Task description:
If a line in the records below contains the word "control", return that line.

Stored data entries
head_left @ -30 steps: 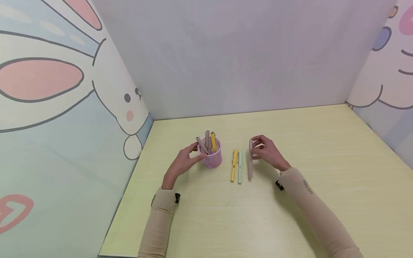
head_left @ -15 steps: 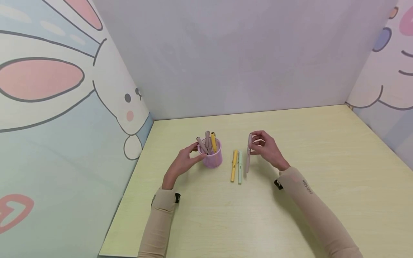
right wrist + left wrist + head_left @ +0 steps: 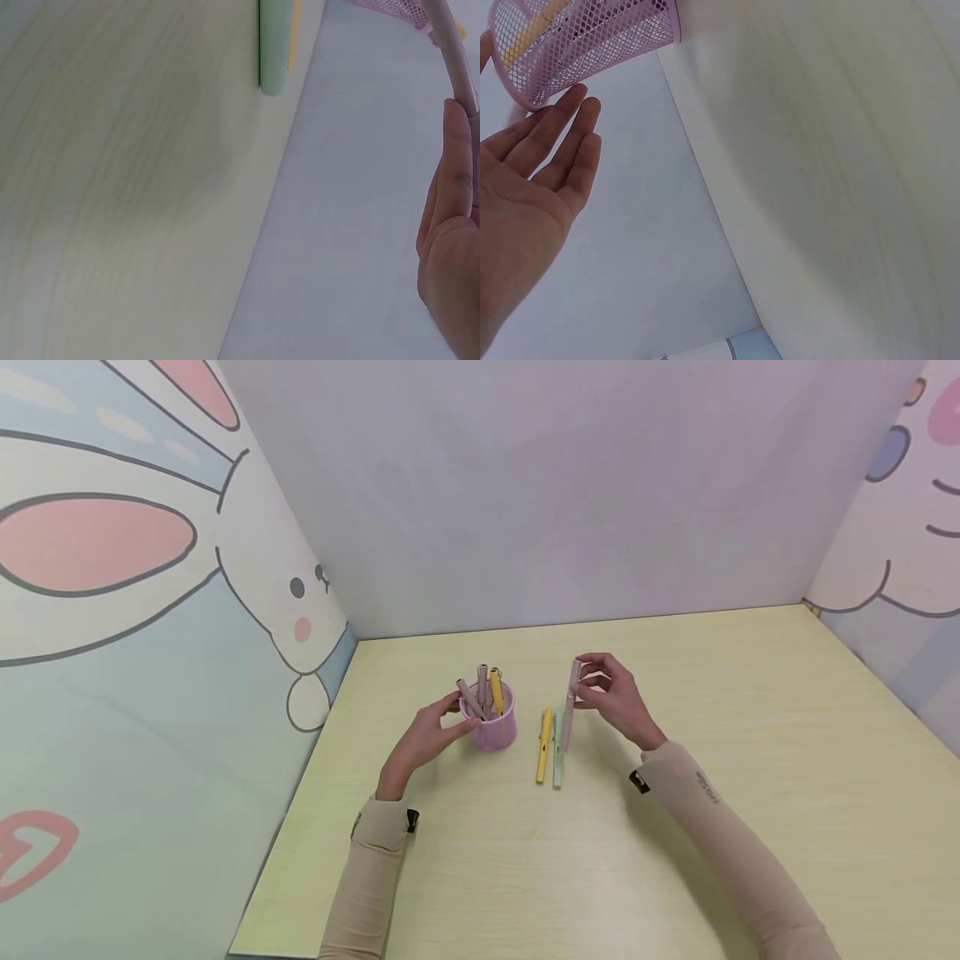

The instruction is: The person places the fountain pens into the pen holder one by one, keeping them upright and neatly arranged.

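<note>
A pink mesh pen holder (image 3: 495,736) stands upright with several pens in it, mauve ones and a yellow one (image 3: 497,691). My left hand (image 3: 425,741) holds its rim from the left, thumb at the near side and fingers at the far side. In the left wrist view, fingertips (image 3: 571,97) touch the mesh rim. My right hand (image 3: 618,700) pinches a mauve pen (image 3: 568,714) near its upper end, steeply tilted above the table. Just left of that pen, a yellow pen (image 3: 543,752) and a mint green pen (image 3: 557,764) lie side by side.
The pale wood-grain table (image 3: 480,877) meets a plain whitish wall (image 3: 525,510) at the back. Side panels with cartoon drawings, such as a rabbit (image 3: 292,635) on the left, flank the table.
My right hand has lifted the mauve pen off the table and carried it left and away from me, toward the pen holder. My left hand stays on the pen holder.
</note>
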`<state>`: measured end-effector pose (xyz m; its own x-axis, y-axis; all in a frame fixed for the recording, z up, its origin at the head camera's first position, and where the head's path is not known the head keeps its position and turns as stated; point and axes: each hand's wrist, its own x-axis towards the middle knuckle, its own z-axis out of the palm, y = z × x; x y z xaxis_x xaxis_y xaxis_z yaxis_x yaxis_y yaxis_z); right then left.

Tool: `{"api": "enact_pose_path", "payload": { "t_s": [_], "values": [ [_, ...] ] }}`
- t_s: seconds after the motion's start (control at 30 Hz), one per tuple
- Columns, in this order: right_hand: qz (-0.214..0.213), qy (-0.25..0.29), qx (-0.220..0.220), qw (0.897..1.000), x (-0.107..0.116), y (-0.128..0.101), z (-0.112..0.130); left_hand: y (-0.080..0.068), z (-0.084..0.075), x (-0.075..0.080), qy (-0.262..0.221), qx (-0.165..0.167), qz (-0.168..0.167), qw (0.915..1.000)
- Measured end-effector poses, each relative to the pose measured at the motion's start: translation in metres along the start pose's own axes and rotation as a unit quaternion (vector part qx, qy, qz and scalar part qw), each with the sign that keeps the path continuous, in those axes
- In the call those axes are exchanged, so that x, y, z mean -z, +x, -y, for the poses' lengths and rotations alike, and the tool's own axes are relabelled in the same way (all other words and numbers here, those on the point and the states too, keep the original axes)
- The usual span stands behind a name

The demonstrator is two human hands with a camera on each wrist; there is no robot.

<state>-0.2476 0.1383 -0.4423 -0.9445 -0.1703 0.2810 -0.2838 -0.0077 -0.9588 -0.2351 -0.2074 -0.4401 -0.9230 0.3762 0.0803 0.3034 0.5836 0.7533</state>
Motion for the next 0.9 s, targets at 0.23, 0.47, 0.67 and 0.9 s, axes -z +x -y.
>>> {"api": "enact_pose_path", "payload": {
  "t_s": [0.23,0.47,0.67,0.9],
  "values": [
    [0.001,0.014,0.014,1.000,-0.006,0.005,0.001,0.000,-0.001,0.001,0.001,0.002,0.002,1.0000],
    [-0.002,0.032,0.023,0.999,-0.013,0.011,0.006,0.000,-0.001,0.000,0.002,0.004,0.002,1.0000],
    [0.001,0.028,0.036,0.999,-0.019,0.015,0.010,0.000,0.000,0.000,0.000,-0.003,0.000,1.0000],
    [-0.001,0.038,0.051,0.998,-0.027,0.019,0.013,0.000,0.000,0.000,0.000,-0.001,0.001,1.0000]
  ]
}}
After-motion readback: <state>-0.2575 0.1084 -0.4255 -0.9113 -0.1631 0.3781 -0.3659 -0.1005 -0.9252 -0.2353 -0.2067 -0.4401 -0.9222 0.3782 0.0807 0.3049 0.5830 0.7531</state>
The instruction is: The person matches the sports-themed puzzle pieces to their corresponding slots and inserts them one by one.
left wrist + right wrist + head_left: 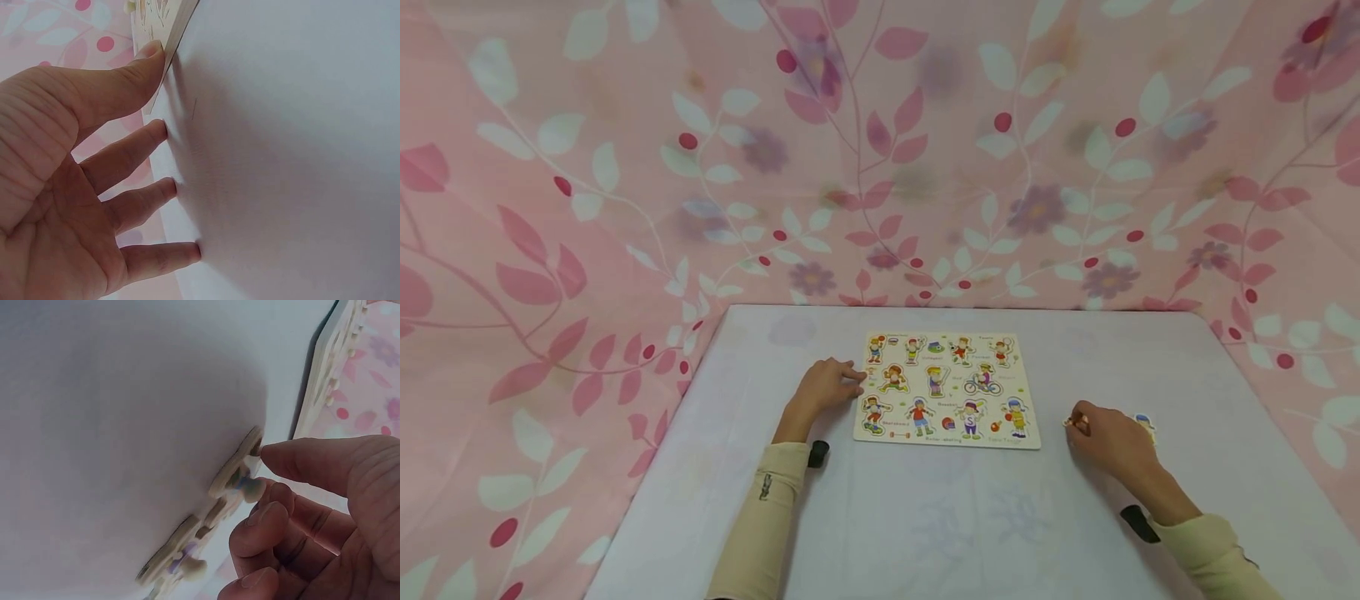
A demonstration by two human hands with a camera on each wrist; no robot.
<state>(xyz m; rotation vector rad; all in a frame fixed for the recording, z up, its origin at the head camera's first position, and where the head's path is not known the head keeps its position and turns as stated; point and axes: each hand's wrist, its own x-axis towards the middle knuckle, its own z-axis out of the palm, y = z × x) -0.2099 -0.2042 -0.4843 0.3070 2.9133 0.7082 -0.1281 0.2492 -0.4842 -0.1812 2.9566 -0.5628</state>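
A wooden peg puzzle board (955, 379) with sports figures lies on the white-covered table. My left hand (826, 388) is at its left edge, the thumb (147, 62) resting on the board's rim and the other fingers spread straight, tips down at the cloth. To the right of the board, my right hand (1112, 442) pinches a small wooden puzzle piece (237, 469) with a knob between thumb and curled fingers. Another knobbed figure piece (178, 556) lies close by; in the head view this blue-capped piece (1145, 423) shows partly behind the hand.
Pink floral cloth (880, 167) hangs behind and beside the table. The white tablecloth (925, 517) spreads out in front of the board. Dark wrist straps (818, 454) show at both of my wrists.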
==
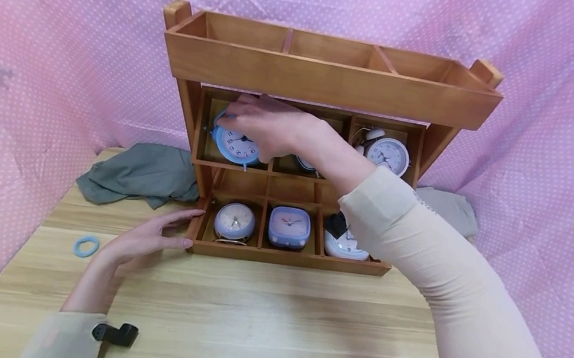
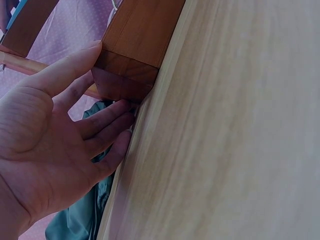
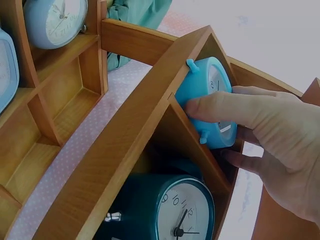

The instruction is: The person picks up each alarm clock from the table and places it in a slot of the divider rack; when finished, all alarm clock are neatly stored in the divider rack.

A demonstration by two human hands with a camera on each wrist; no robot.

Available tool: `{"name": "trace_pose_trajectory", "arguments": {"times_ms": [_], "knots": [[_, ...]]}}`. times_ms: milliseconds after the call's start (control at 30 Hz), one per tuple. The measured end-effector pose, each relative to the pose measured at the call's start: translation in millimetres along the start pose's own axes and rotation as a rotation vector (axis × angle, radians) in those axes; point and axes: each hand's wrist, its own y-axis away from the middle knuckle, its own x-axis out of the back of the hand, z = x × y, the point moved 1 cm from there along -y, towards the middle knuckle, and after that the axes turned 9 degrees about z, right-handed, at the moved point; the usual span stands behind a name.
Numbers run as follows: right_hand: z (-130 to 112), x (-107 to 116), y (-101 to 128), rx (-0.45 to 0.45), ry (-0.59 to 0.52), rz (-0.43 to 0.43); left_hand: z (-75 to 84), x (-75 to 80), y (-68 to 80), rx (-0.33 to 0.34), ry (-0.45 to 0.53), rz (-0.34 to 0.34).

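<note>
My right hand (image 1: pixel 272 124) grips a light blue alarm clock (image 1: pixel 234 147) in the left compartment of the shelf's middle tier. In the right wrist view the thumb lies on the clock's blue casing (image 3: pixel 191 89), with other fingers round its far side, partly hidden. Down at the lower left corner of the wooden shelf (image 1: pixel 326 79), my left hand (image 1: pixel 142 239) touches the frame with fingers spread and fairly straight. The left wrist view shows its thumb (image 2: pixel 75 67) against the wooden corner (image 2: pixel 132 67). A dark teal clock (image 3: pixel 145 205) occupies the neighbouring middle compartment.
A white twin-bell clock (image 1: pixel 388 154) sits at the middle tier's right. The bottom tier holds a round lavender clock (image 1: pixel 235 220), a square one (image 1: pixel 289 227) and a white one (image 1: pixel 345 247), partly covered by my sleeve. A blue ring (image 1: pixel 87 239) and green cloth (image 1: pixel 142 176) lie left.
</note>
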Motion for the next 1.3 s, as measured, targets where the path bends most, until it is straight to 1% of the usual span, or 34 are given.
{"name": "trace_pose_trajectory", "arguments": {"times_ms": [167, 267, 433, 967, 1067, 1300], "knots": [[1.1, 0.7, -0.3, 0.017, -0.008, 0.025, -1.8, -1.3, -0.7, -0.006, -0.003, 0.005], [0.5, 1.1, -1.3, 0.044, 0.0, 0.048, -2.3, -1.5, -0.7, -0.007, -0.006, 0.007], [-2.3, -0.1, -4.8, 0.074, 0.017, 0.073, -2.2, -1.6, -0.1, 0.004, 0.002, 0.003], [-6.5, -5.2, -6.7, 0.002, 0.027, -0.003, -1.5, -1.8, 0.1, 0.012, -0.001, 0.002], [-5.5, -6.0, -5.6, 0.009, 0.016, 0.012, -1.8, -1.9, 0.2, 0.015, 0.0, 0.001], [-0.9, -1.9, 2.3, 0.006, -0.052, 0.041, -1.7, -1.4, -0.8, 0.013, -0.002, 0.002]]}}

Response area:
- t_s: seconds after the motion's start (control at 30 Hz), one per tuple
Available tool: `{"name": "trace_pose_trajectory", "arguments": {"times_ms": [_], "knots": [[_, ...]]}}`. times_ms: milliseconds after the call's start (control at 30 Hz), one per tuple. The measured end-effector pose, each relative to the pose measured at the call's start: translation in millimetres along the start pose's own axes and rotation as a rotation vector (axis × angle, radians) in those axes; point and axes: each hand's wrist, its own y-axis away from the middle knuckle, its own x-axis out of the back of the hand, z = x × y, the point moved 1 cm from there along -y, towards the middle knuckle, and after that the axes turned 9 degrees about z, right-handed, at the moved point; the usual span stands behind a name.

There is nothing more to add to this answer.